## Task to complete
Check each line of the records below and collect those that include the word "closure".

[Extracted data entries]
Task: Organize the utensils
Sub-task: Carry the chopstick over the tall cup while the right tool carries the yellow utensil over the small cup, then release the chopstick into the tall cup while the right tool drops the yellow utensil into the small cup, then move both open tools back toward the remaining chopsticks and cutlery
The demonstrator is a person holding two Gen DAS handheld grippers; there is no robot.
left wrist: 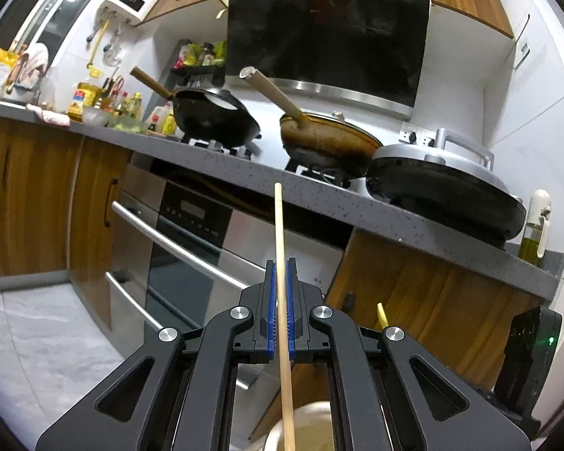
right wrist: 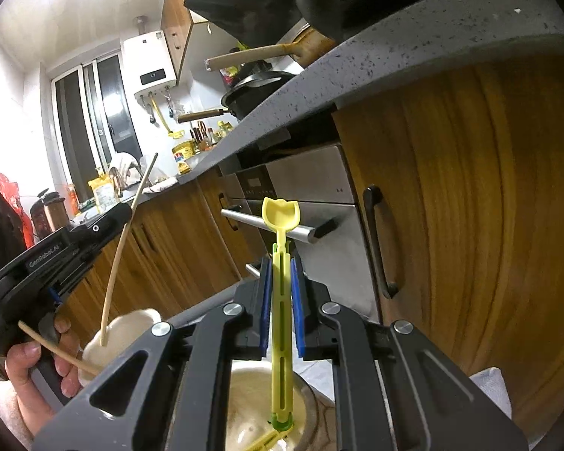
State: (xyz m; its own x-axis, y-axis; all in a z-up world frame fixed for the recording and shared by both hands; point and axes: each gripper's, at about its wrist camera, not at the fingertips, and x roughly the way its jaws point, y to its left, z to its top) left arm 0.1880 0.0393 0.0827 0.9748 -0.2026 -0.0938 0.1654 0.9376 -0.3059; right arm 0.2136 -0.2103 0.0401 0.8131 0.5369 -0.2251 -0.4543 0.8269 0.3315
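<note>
Chopstick: 1 pale wooden chopstick [left wrist: 282,285] stands near-upright, clamped between the blue pads of the left gripper [left wrist: 281,263], its lower end over a cream cup [left wrist: 308,428].
Yellow utensil: a slotted yellow plastic utensil [right wrist: 282,300] is clenched in the right gripper [right wrist: 282,263], scoop end up, foot down in a cream container [right wrist: 252,409].
Second cup: at left in the right wrist view, a pale cup [right wrist: 131,325] holds the chopstick's tip; another stick [right wrist: 60,349] lies across it.
Surface: grey speckled surface [left wrist: 319,191] beyond carries 2 woks [left wrist: 214,116] and a griddle pan [left wrist: 443,188].
Below: steel oven [left wrist: 191,233] and wood cabinets [left wrist: 432,300].
</note>
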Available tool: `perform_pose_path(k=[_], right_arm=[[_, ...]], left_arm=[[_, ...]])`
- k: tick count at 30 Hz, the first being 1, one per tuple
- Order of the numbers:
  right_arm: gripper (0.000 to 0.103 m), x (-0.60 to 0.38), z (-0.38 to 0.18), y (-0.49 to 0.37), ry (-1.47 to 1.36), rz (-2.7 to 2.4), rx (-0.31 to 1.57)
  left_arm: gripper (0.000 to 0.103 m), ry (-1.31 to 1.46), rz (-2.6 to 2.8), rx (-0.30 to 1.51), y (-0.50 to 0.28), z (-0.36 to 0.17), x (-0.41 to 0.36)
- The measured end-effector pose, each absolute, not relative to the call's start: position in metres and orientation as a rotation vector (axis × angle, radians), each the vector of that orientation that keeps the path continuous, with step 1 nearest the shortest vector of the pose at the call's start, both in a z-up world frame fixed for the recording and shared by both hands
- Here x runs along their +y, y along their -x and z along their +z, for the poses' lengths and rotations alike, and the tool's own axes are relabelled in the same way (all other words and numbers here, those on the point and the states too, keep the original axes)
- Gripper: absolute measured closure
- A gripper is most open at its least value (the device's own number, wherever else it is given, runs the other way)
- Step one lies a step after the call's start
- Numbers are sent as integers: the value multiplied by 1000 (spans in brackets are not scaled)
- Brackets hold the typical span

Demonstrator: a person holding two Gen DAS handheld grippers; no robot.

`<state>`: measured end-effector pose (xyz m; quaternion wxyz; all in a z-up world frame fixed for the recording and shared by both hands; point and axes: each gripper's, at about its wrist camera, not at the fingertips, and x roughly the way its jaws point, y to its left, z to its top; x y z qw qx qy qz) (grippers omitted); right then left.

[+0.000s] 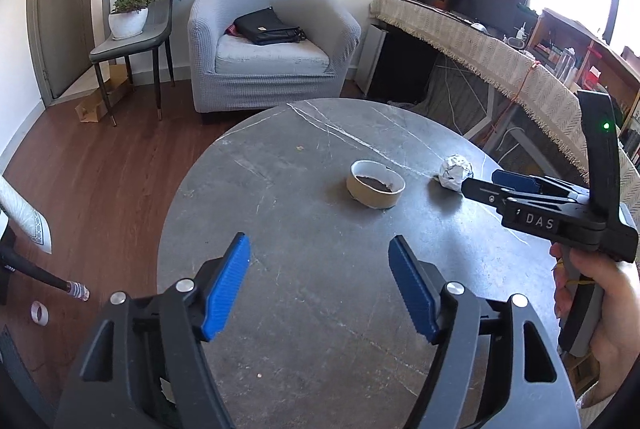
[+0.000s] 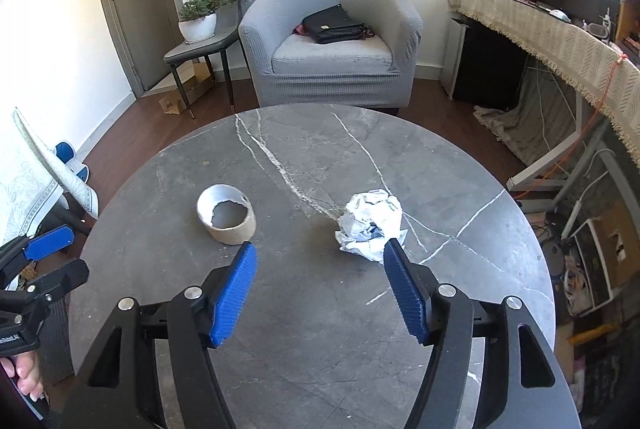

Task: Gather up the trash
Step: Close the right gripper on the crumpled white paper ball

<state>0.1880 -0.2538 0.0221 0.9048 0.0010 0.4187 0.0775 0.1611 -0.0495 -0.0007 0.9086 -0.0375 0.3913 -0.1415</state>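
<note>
A crumpled white paper ball (image 2: 372, 225) lies on the round grey marble table (image 2: 304, 309), right of centre; it also shows in the left wrist view (image 1: 455, 171). An empty cardboard tape roll (image 2: 226, 214) stands to its left, also in the left wrist view (image 1: 375, 188). My right gripper (image 2: 320, 253) is open and empty, its right finger's tip just in front of the paper ball. In the left wrist view it (image 1: 478, 185) points at the ball from the right. My left gripper (image 1: 320, 249) is open and empty above the table, short of the roll. It shows at the left edge of the right wrist view (image 2: 60, 253).
A grey armchair (image 2: 332, 45) with a black bag stands behind the table. A chair with a potted plant (image 2: 198, 23) is to its left. A cloth-covered desk (image 2: 560, 41) runs along the right. A white tape ring (image 1: 40, 311) lies on the floor at left.
</note>
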Motion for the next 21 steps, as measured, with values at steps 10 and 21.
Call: perform_pose_path(k=[10, 21], right_arm=[[42, -272, 1, -221, -32, 129, 908], [61, -272, -3, -229, 11, 122, 919]], left_arm=[[28, 77, -330, 841, -191, -11, -77], [28, 60, -382, 869, -211, -17, -100]])
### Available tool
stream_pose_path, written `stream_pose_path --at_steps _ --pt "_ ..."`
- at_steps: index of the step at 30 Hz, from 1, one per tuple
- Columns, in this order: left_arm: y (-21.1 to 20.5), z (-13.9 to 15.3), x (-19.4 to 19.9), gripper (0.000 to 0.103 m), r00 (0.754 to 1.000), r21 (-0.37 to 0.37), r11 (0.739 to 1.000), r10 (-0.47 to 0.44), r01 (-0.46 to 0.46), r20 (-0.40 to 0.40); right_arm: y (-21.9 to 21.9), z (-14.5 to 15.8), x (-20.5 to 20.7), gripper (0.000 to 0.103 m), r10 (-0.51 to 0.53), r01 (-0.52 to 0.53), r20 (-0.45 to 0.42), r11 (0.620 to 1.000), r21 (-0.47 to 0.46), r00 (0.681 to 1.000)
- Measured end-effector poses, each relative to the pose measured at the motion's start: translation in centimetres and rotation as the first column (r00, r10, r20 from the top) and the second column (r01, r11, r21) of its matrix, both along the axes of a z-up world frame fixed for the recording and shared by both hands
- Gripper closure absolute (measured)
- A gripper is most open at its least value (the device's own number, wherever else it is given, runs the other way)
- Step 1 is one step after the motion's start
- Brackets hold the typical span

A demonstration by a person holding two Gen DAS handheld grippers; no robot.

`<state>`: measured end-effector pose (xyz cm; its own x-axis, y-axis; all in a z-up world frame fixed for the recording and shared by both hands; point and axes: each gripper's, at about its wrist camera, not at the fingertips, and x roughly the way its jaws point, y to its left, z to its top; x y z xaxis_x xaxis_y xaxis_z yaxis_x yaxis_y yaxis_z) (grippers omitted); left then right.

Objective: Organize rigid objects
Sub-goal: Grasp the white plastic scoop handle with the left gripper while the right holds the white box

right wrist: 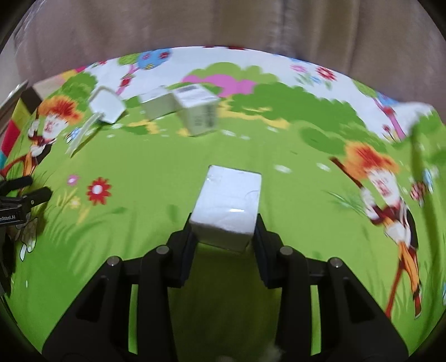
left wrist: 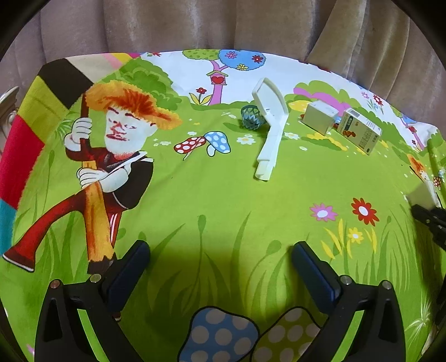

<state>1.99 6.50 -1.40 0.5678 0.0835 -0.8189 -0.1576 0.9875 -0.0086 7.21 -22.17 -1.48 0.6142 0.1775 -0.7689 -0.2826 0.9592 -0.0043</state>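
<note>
My right gripper [right wrist: 224, 231] is shut on a plain white box [right wrist: 228, 206], whose sides sit between the two black pads, above the green cartoon cloth [right wrist: 251, 156]. In the left wrist view the same box [left wrist: 422, 195] shows at the right edge. My left gripper [left wrist: 220, 259] stands wide open over the cloth with nothing between its fingers. Farther back lie a bent white plastic piece [left wrist: 270, 131], a small teal patterned object [left wrist: 252, 117], a white box [left wrist: 320, 117] and a cream printed carton [left wrist: 359, 131].
The cloth [left wrist: 223, 195] covers a surface that ends at a beige curtain [left wrist: 223, 25] behind. The right wrist view is blurred; the two back boxes [right wrist: 184, 108] and the white plastic piece [right wrist: 107, 107] appear at upper left, my left gripper's black frame [right wrist: 16, 200] at the left edge.
</note>
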Motion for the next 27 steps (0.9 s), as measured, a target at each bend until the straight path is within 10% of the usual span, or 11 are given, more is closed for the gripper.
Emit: stream_pose_path --at_steps 17,19,21,27 --pt "-3.8 -0.2 14.2 0.0 0.999 -0.006 0.999 0.041 -0.041 -0.032 -1.6 0.0 0.6 0.063 -0.077 0.077 -0.003 0.997 0.009 0.997" --pt "-3.7 0.0 13.9 0.025 1.0 -0.007 1.0 0.022 -0.022 0.008 -1.6 0.0 0.7 0.063 -0.077 0.077 -0.004 0.997 0.011 0.997" --pt "-3.9 0.7 12.8 0.086 0.998 0.004 0.999 -0.042 0.042 0.04 -1.6 0.0 0.8 0.063 -0.078 0.078 -0.004 0.997 0.011 0.997" --pt "-3.1 1.3 6.9 0.089 0.988 -0.051 0.991 -0.123 0.127 0.089 -1.5 0.0 0.8 0.063 -0.078 0.078 -0.005 0.997 0.013 0.997"
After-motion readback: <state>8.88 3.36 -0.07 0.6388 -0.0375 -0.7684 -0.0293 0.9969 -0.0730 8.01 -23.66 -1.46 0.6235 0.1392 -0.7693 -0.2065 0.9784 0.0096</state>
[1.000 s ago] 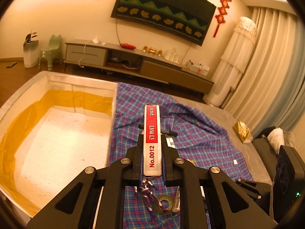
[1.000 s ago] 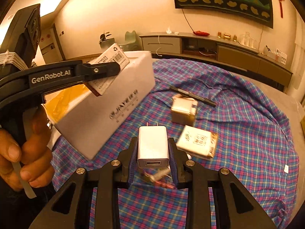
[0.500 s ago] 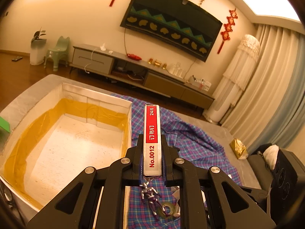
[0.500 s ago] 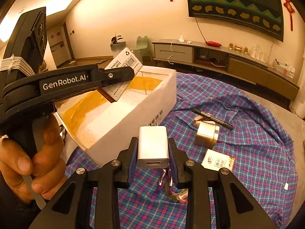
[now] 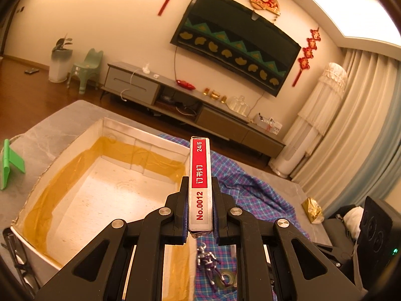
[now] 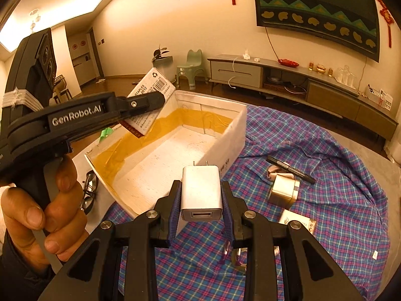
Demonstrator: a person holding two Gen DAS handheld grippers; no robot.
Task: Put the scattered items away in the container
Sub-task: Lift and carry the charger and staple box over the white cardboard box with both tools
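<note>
Cream walls under warm light. At twelve o'clock a dark wall panel (image 5: pixel 233 42) hangs above a long grey cabinet (image 5: pixel 195 105). Pale curtains (image 5: pixel 361 130) fall at three o'clock. A green chair (image 5: pixel 86 71) stands at ten o'clock on wooden floor (image 5: pixel 37 92).

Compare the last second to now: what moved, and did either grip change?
Both grippers rose and swung toward the white box; its open inside now fills more of each view. The left gripper stays clamped on the staple box, the right gripper on the white charger. Nothing was released. The pen and other items stay on the plaid cloth.
</note>
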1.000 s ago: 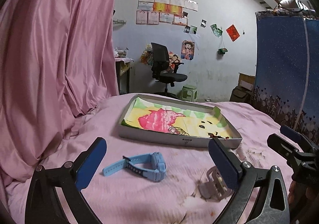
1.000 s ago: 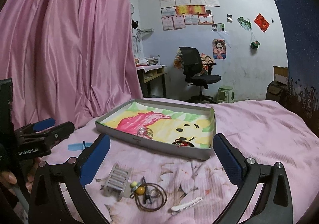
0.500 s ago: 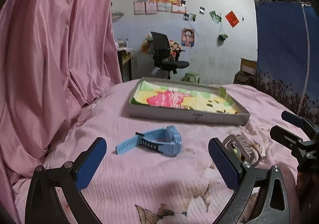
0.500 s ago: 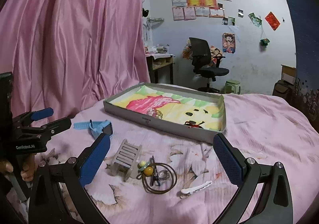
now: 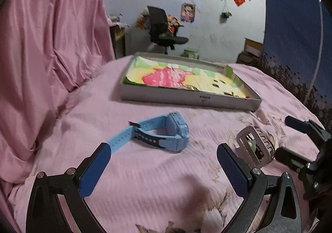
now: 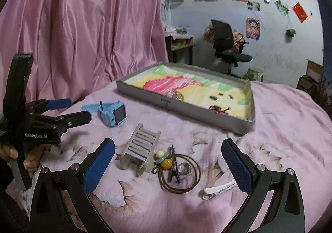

## Your response
- Gripper: absolute measured closure
- Gripper closure absolute (measured)

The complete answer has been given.